This Month in Data Science

June 30, 2014 Paul M. Davis

June was a big month for data science, with major news coming out of the Apache Hadoop® Summit 2014, much discussion about the job market for data scientists, and new research demonstrating the impact Apache Hadoop® is having on enterprises. Pivotal announced benchmarks demonstrating the industry-leading speed of its SQL query optimizer HAWQ running on Pivotal HD, while our data science team shared numerous technical insights about their client engagements on the blog. Here’s our monthly roundup of the top data science news of the month, both from Pivotal and the entire industry.

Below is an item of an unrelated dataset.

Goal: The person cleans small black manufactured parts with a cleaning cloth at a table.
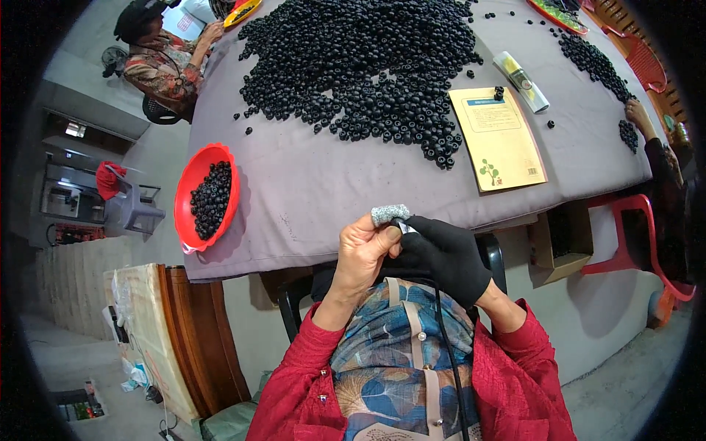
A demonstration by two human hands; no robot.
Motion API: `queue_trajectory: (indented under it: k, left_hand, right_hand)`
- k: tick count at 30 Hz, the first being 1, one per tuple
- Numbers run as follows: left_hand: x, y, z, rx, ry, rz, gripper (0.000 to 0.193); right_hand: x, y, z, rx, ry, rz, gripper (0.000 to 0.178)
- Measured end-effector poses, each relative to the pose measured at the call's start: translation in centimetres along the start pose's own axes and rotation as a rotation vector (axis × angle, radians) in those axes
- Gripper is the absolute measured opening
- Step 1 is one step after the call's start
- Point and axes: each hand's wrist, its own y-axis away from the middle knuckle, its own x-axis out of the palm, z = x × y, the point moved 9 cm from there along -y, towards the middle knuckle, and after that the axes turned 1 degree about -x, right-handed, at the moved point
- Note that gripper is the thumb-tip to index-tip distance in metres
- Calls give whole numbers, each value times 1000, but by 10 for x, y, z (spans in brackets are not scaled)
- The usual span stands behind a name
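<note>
My left hand (362, 248) is bare except for a grey speckled finger cover (390, 214) on its forefinger. Thumb and forefinger are pinched together just in front of the table's near edge. My right hand (454, 259), in a black glove, meets it there with its fingers closed. Between the two sets of fingertips shows a small pale, shiny bit, too small and too covered to name. Beyond my hands a large pile of small round black parts (334, 62), each with a hole, spreads over the grey tablecloth (309, 176).
A red basin (182, 198) of black parts stands at the table's left edge. A yellow booklet (507, 158) and a clear-and-white tube (522, 81) lie to the right. One person (165, 70) sits far left; another person's hand (638, 114) touches black parts at right.
</note>
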Motion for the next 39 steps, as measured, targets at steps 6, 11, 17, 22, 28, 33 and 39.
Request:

SiliconANGLE: Skill Sets Today’s Data Scientists Need to Succeed | #HadoopSummit2014

At the Apache Hadoop® Summit 2014, held earlier this month, there was much discussion about the high demand for data scientists, and what that means for businesses and practicioners. While the definition of what a data scientist is remains a matter of dispute, there is increasing agreement on the skillsets businesses are looking for in the hiring pool.

PCWorld: USENIX Researchers Get a Grip on Apache Hadoop® Performance

PCWorld covers the need for accurate models capable of predicting big data workloads. The article discusses current researchers’ efforts, highlighting various issues like cost and lack of accessibility to Apache Hadoop® systems as factors contributing to the lack of proper models.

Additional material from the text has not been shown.